Gordon in the News: last updated 09/21/2012
“When your colleagues are doing things like changing education, conducting important research and using art to truly communicate with people, it makes you want to push your craft to the limit as well.”
Tim Ferguson Sauder has lived in the seaside town of Lanesville, Massachusetts, for 10 years, with his wife, Meg, and three children: Cole, Olive and Asher. Now very much at home in this rocky peninsula, they’ve gotten to know not just their human neighbors but the creatures living all around them. "We snorkel a lot as a family just outside of the cove where we live," he says. "We have lobster traps that we pull together. The kids are almost more excited when we get the wrong animals in the traps because they get to see interesting fish, skates, urchins, sea stars, etc. We always go home and research the creatures we see on our trips on the little skiff we take out."
Gordon College is just a 15-minute drive away from Tim’s front door, and he’s well-connected there as both a staff and faculty member. As creative director he helps to steer the aesthetic side of things for the College's in-house design center, helping the school to more effectively tell its story. He is also program director for Return Design, a graphic design studio located on Gordon’s campus and staffed by student interns who work to deliver design solutions to nonprofit and art-related organizations.
"We're committed to using design as an agent of change for the better, whether that’s supporting a non-profit or developing a system from scratch," says Fergsuon Sauder, who founded the internship program in 2004.
As an artist with a social conscience, he’s also very connected with his own professional guilds, and also with organizations seeking to advance the common good, particularly those that promote art and design for larger community benefit.
His latest design project—LOOKLOOK, a set of animal trading cards based on the local wildlife he’s enjoyed with his own children—has him vitally engaged in all three of these communities.

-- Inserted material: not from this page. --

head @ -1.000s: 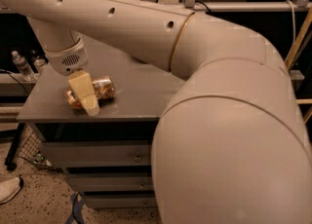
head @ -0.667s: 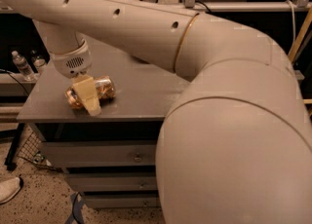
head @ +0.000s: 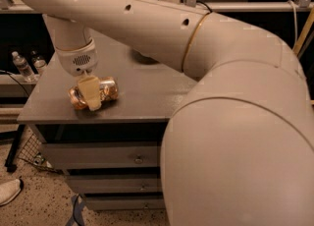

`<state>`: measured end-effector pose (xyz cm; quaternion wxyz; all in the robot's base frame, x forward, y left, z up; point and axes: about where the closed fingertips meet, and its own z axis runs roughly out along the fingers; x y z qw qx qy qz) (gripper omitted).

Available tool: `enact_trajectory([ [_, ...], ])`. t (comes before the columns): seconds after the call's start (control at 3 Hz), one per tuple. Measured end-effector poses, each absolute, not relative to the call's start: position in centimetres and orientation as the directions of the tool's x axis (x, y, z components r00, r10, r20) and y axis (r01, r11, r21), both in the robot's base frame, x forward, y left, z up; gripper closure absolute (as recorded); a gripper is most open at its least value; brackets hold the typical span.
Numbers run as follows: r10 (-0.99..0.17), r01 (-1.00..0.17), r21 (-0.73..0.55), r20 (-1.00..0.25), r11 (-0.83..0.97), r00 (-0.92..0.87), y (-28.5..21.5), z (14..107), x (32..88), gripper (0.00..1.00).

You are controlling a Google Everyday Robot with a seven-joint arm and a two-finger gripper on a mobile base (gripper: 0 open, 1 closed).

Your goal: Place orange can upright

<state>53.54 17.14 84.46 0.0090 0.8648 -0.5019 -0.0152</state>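
The orange can (head: pixel 107 91) lies on its side near the front left of the grey cabinet top (head: pixel 147 92). It is shiny orange-gold with silvery patches. My gripper (head: pixel 92 92) comes straight down from the cream wrist (head: pixel 76 58) and sits over the can's middle. One cream finger (head: pixel 90 96) lies pressed across the can's front, its tip near the cabinet top. The other finger is hidden behind the can. The gripper looks shut on the can.
My large cream arm (head: pixel 221 122) fills the right side and hides the back of the cabinet top. Two clear bottles (head: pixel 22 67) stand on a lower surface to the left. Drawers (head: pixel 98 158) are below, and a shoe (head: pixel 9 190) lies on the floor.
The wrist has shifted slightly to the right over the can. The can still lies on its side in the same place.
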Motion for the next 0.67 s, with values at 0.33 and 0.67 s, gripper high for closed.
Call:
enact_trajectory([
  [0.33,-0.868,-0.87,0.02,-0.089,-0.493,0.489,17.0,86.2,54.2,0.98],
  [0.67,-0.851,-0.874,-0.032,-0.216,-0.484,0.479,16.8,88.6,54.7,1.0],
])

After establishing the main design of the cards and the style of illustration he enlisted the help of Return Design alums and later Return Design itself to help in the ongoing production of the cards and journal. Greg Keller, associate professor of conservation biology and curator of birds and mammals, researched all the animals and provided statistics and facts. Dr. Janet Arndt, associate professor of education, along with others in the education department, is working on educational applications for the system.
Enter the Sappi: Ideas That Matter grant, the design industry’s highly respected grant program aimed at helping utilize design in combination with innovative thinking to solve social problems. Among the lists of recipients for this year is the LOOKLOOK campaign, in partnership with Kestrel Educational Adventures, a nonprofit based in Gloucester, Massachusetts. Kestrel supports science education programs in local schools by teaching students about the animals that live in their area. “From having three children of my own, I know that kids are much more easily engaged in science when it's the bullfrog that lives in their neighborhood."
Though LOOKLOOK is a personal project, Ferguson Sauder emphasizes that its deployment has been a team effort. "This grant was earned by a whole community of invested people who bring different skills to the table but have used them all to achieve a common goal."
“I'm continually inspired by my current students and past interns from Return Design,” he says. “Their willingness to give of themselves and their desire not only to learn the craft of design but also to use their skills to partner with organizations working to help others is so encouraging to see. Their enthusiasm and raw effort is such an amazing resource. It was seeing that untapped resource that inspired me to get them involved and shift what was a personal project into a collaborative effort.”